Activity: Each line from the start of the data below through the one containing "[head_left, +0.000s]" must be reproduced exactly.

Data excerpts:
== Segment start ==
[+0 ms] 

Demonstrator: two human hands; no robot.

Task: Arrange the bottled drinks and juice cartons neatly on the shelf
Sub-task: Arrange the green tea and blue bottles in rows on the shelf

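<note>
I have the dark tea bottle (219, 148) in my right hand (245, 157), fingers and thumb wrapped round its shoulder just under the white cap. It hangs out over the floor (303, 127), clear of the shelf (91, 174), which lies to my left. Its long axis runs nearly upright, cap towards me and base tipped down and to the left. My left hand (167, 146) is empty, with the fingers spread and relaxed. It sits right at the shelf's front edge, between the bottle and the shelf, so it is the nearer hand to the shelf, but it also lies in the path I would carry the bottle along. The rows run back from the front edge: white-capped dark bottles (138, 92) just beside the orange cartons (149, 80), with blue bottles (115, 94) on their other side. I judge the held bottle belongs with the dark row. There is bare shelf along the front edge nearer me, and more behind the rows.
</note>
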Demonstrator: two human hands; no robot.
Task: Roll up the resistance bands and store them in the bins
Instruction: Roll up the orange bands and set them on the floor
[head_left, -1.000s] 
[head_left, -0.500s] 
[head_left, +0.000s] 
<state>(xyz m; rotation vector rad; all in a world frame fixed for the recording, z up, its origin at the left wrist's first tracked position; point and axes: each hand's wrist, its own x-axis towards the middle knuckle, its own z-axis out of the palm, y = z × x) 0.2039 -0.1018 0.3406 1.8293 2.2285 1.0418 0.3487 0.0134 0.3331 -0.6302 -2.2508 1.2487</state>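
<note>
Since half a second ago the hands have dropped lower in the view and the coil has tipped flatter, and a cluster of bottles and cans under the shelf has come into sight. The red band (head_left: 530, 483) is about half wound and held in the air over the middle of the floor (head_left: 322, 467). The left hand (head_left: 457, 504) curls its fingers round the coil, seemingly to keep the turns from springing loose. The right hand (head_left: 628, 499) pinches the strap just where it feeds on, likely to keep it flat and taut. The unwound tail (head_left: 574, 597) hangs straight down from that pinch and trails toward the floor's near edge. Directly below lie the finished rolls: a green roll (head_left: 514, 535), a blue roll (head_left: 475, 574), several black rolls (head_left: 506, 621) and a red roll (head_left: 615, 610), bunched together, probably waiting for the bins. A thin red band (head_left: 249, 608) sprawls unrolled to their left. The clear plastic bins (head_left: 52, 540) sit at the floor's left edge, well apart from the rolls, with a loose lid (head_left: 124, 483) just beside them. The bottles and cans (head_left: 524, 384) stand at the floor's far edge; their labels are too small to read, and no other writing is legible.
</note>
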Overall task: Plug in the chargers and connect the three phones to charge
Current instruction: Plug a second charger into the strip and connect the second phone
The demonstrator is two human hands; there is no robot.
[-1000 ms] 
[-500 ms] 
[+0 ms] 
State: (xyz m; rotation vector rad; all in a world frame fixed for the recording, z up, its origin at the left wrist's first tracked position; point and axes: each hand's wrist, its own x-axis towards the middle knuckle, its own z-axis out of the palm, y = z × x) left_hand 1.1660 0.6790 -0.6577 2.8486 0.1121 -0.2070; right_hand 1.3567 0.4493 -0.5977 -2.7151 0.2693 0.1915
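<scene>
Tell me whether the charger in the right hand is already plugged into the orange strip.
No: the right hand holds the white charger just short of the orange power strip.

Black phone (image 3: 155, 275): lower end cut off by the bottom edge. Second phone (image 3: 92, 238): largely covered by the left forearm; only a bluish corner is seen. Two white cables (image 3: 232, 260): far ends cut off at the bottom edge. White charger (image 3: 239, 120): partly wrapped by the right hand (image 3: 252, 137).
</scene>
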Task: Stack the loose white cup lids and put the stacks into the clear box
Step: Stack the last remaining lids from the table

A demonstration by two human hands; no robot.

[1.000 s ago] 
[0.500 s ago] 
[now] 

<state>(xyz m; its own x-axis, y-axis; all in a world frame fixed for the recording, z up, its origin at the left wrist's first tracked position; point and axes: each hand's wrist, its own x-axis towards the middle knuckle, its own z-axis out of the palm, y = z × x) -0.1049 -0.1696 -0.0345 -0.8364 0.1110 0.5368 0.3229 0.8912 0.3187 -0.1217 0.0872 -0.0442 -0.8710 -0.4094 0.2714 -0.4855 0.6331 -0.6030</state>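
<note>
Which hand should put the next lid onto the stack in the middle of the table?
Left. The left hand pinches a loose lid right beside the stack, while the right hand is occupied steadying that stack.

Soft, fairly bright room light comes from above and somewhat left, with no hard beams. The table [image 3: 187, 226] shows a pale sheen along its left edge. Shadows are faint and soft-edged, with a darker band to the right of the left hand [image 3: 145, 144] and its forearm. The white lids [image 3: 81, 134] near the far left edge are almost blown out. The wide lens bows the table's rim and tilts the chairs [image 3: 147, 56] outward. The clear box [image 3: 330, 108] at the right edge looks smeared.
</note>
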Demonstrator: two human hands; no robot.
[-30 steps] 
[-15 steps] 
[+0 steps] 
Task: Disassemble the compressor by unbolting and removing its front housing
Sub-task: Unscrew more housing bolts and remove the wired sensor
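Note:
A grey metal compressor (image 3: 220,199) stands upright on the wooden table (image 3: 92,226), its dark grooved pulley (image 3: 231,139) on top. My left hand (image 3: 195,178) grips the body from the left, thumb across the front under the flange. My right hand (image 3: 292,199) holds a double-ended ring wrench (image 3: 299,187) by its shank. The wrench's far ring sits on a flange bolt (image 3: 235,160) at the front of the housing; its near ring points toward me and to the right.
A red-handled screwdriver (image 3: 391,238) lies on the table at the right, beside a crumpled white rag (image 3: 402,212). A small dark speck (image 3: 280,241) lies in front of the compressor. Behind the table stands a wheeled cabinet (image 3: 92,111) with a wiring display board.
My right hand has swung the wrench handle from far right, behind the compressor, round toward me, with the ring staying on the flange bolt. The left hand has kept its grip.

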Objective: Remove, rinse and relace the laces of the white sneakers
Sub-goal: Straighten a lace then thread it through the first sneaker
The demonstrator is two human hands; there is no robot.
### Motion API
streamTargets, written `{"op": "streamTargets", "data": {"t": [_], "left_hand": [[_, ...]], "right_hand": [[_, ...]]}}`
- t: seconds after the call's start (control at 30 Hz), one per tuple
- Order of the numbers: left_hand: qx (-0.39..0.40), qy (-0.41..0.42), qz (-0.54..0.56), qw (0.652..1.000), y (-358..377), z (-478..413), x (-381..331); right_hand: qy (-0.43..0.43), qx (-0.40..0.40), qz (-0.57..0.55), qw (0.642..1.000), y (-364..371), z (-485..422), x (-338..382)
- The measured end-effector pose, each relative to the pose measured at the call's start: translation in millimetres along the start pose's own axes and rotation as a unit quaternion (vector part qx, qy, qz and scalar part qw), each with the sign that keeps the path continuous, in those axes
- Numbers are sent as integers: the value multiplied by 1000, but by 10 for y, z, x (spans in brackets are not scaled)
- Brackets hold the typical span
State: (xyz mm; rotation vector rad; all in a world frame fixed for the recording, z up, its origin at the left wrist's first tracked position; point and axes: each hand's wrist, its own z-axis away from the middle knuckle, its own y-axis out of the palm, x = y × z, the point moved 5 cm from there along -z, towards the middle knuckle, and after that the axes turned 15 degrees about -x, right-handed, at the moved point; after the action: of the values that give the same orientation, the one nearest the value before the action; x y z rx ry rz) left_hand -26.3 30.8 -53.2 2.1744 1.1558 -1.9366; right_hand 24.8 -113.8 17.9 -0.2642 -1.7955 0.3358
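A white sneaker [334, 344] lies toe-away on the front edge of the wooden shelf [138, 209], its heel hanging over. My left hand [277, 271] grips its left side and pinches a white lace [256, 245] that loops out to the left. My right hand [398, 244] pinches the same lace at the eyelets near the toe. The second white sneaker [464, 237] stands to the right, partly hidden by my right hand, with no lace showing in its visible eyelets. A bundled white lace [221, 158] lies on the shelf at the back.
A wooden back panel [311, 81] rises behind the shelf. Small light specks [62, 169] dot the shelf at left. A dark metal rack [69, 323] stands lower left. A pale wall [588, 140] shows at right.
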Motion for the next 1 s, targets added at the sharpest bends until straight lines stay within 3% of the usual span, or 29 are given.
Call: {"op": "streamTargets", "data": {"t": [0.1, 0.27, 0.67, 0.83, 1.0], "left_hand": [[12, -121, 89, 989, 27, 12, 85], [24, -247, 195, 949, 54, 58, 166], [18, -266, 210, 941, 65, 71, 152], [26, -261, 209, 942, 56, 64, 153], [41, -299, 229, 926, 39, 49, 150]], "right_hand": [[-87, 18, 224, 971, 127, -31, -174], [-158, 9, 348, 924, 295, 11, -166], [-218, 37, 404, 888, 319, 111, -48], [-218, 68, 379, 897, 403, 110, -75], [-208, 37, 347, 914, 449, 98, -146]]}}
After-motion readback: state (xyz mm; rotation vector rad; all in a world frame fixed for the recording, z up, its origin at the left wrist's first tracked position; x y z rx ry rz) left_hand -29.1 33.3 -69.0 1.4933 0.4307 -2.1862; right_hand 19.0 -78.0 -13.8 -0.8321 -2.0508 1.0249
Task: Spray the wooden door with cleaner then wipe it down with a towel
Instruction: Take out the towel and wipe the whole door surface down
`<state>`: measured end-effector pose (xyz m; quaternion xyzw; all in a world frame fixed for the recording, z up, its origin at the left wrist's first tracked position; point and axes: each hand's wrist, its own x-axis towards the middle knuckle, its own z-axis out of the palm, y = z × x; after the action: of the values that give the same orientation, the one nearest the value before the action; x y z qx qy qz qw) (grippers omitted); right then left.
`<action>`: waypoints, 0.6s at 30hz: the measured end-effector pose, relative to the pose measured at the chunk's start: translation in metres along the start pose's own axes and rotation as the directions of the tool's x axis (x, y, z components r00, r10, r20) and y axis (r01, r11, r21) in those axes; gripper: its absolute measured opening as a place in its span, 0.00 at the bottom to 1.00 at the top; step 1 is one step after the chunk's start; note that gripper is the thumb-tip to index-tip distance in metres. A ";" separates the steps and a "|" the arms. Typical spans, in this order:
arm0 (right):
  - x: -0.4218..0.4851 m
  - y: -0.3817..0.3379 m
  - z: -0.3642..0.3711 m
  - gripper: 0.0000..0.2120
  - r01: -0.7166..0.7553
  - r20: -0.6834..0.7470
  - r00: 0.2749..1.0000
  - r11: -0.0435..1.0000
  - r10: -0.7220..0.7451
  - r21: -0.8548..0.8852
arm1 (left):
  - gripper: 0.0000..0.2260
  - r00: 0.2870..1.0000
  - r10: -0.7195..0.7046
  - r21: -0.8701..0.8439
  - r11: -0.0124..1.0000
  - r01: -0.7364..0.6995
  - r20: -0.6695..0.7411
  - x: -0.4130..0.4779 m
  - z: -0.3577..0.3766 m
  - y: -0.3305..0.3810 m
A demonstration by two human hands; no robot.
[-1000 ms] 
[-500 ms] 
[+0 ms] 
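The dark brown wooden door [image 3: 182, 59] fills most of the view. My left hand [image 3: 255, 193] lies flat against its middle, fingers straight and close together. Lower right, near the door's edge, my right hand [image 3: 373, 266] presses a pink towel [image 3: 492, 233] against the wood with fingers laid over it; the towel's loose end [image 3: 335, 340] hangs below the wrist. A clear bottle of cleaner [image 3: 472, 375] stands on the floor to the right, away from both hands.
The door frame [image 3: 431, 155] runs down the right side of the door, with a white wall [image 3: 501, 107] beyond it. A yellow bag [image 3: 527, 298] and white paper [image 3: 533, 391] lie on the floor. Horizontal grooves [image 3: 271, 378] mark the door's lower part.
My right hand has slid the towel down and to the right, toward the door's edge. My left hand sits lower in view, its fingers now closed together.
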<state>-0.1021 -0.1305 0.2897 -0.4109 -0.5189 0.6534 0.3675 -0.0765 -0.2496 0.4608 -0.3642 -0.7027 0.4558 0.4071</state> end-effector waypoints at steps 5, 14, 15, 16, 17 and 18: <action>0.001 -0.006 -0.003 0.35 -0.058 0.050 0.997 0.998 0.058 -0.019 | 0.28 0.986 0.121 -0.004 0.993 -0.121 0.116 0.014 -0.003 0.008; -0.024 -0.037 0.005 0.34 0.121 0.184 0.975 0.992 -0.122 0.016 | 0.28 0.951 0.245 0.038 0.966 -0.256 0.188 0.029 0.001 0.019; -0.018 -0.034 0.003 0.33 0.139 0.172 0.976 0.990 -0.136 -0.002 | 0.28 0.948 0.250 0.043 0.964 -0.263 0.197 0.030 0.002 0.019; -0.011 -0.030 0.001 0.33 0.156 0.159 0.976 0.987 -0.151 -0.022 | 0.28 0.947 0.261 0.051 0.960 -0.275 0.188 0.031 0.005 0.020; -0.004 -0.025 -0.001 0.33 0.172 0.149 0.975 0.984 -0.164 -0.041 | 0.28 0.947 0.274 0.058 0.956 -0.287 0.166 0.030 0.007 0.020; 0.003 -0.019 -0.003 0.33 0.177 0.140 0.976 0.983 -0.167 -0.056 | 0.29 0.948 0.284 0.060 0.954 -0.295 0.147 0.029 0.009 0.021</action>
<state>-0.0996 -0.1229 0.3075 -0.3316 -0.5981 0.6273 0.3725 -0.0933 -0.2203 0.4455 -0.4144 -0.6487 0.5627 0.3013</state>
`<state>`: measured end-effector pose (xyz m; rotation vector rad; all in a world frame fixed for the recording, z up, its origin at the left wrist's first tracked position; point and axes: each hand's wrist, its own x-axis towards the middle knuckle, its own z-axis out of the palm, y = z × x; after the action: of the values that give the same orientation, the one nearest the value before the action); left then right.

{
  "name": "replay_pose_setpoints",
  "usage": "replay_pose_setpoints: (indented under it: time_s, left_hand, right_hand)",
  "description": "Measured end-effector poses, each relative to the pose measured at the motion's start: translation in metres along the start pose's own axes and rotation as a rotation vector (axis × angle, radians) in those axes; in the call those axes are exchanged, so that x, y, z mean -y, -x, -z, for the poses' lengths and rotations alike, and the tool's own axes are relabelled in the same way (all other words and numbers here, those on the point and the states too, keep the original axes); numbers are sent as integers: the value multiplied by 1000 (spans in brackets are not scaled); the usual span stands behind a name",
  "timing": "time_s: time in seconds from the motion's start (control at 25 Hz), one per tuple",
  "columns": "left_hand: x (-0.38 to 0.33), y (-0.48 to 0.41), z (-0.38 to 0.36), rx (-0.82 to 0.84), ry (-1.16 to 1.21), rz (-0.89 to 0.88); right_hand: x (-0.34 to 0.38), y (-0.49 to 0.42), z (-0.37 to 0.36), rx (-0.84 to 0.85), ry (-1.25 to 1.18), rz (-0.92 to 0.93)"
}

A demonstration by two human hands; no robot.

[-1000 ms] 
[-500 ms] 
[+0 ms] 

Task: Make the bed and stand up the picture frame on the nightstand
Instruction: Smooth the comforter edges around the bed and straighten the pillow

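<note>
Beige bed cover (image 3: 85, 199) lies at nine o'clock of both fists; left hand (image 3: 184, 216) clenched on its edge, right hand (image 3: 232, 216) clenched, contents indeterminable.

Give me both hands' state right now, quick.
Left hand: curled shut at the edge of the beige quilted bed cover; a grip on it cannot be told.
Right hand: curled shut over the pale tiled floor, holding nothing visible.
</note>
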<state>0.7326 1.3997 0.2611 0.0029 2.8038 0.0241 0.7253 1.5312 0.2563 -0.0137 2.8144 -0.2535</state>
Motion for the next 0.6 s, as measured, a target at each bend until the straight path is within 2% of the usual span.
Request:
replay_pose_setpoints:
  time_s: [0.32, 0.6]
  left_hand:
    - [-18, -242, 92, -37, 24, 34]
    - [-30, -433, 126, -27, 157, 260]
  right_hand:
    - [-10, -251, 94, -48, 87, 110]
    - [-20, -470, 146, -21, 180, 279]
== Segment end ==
Completed task:
[+0 ms] 

Demonstrator: two human hands; no robot.

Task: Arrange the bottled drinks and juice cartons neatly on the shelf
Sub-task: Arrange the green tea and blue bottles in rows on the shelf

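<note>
I have the dark tea bottle (219, 148) in my right hand (245, 157), fingers and thumb wrapped round its shoulder just under the white cap. It hangs out over the floor (303, 127), clear of the shelf (91, 174), which lies to my left. Its long axis runs nearly upright, cap towards me and base tipped down and to the left. My left hand (167, 146) is empty, with the fingers spread and relaxed. It sits right at the shelf's front edge, between the bottle and the shelf, so it is the nearer hand to the shelf, but it also lies in the path I would carry the bottle along. The rows run back from the front edge: white-capped dark bottles (138, 92) just beside the orange cartons (149, 80), with blue bottles (115, 94) on their other side. I judge the held bottle belongs with the dark row. There is bare shelf along the front edge nearer me, and more behind the rows.
</note>
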Demonstrator: two human hands; no robot.
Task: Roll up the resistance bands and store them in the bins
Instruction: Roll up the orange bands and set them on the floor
[head_left, -1.000s] 
[head_left, -0.500s] 
[head_left, +0.000s] 

Work on this exercise has been completed.